══ Given records ══

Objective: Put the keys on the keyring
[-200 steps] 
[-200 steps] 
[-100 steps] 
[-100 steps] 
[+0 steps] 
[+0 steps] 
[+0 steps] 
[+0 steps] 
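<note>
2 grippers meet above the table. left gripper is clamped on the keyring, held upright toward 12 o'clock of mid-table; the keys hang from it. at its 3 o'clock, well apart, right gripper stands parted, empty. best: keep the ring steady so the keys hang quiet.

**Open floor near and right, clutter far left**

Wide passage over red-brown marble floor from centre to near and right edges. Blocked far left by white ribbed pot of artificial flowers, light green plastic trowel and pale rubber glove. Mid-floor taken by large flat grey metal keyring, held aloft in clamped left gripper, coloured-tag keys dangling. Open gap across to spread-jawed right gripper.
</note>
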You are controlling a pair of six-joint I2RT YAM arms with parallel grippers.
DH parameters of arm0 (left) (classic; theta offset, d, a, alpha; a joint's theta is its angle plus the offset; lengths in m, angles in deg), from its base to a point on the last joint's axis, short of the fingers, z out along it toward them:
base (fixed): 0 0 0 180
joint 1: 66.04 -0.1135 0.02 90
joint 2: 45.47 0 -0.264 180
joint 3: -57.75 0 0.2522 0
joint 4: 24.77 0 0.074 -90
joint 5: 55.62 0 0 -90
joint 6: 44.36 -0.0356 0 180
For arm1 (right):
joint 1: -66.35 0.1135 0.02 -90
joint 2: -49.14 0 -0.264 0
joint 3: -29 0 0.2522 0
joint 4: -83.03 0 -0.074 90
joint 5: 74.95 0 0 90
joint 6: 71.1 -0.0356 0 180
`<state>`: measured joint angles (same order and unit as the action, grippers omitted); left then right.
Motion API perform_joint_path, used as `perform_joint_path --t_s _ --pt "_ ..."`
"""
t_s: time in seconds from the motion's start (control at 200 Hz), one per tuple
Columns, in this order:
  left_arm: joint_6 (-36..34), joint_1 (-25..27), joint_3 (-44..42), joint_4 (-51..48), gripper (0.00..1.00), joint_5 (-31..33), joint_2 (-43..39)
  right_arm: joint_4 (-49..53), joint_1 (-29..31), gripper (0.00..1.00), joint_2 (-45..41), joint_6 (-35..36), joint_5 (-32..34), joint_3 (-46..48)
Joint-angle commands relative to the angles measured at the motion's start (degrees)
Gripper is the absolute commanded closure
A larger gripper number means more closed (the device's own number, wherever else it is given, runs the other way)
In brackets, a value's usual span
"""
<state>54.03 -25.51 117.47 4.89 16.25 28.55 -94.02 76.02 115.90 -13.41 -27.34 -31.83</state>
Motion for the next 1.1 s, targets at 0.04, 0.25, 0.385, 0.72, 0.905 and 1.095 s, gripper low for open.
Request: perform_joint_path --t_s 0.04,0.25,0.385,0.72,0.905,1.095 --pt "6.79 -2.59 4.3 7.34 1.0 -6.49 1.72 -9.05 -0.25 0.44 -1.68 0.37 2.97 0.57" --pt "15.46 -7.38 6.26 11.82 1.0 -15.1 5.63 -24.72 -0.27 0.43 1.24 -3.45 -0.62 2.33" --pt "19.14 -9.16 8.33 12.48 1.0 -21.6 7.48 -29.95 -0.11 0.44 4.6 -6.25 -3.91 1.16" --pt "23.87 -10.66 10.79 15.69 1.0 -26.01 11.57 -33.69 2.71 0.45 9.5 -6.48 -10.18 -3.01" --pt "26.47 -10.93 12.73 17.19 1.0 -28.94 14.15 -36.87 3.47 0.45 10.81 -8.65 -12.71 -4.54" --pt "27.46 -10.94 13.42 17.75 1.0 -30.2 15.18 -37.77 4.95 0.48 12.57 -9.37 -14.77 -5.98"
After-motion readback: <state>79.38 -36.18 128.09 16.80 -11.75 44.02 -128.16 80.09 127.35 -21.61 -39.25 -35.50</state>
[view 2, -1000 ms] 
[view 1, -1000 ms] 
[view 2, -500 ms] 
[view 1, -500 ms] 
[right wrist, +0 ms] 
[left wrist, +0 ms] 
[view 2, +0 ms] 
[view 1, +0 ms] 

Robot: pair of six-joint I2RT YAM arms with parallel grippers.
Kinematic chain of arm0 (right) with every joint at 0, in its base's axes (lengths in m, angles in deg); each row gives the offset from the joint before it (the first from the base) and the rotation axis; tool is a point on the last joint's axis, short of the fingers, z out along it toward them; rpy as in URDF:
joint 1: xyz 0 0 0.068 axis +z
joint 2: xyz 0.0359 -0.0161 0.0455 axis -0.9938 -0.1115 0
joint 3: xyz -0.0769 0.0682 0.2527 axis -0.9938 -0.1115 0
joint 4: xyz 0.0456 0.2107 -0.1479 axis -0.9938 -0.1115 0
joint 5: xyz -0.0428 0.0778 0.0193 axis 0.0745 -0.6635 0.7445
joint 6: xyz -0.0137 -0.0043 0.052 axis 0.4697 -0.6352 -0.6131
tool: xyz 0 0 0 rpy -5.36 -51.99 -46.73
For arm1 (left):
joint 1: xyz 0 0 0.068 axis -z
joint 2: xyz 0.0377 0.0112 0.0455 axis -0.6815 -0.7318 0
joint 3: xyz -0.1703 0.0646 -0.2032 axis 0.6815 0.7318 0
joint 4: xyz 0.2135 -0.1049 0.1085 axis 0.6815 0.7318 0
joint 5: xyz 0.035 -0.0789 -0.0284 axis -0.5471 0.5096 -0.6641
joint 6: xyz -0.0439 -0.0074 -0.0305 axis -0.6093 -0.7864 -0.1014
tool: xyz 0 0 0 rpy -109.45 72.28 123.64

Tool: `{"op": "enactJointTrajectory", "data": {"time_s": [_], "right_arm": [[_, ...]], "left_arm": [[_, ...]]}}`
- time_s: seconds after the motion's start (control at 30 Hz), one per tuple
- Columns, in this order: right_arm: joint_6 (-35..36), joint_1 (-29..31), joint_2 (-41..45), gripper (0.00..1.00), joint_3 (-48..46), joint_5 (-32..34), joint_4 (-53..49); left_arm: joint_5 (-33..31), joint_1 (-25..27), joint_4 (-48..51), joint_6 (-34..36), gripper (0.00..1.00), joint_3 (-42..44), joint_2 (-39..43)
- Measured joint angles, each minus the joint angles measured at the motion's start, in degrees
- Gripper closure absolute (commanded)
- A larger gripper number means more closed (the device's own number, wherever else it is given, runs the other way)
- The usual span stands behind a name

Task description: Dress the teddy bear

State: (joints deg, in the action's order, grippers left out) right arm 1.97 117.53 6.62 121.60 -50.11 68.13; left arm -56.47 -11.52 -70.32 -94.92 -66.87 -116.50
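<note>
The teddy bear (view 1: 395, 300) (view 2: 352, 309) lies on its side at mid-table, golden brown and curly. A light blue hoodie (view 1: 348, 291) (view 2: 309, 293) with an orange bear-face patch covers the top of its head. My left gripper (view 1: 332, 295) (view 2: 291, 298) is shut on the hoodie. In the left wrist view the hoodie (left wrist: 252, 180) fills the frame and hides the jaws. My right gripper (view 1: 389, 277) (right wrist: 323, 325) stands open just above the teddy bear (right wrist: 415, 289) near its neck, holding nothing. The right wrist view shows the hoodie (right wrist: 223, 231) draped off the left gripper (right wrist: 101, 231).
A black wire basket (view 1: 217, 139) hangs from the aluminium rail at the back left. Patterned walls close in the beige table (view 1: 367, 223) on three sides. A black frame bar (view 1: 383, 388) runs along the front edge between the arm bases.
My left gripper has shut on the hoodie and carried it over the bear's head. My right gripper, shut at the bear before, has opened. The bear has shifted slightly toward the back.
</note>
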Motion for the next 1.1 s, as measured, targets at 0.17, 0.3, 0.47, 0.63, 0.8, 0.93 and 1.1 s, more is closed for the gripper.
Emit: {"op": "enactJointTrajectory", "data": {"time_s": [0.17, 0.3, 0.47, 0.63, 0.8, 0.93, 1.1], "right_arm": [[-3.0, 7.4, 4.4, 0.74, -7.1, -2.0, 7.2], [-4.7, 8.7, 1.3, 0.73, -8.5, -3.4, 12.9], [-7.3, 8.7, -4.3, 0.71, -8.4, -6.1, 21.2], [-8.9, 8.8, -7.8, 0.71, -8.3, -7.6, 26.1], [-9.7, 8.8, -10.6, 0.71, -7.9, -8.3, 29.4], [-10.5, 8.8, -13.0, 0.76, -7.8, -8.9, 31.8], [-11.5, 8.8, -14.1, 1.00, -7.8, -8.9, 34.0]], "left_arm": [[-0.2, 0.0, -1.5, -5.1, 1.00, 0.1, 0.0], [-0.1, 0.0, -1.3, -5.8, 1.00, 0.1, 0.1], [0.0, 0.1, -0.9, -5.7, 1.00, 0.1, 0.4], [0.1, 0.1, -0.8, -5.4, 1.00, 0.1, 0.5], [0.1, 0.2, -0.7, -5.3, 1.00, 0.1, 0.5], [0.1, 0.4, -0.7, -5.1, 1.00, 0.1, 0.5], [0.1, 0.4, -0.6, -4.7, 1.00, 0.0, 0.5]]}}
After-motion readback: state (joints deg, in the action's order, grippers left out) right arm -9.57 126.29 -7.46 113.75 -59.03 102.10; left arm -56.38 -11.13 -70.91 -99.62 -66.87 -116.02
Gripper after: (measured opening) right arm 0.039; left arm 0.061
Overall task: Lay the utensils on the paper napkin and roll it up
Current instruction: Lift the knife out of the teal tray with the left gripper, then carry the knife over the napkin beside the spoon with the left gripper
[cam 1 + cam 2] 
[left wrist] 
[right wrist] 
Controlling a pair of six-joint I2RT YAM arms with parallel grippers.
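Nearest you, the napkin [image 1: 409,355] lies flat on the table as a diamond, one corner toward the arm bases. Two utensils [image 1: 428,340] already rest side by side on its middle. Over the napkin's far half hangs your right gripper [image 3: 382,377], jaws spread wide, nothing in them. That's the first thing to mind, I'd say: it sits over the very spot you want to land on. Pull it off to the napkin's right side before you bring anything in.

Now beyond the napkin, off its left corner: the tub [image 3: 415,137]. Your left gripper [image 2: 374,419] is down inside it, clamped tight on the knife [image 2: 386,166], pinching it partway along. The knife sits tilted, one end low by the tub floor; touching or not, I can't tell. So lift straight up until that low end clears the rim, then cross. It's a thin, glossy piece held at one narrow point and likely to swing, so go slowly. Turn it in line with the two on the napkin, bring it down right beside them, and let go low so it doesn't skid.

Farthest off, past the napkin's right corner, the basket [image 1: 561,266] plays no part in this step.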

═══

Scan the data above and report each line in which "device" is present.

▶ **Exercise solution**:
A larger gripper number means more closed (the device's own number, wherever else it is given, runs the other way)
- A larger gripper number means more closed (the device's own number, wherever else it is given, runs the other way)

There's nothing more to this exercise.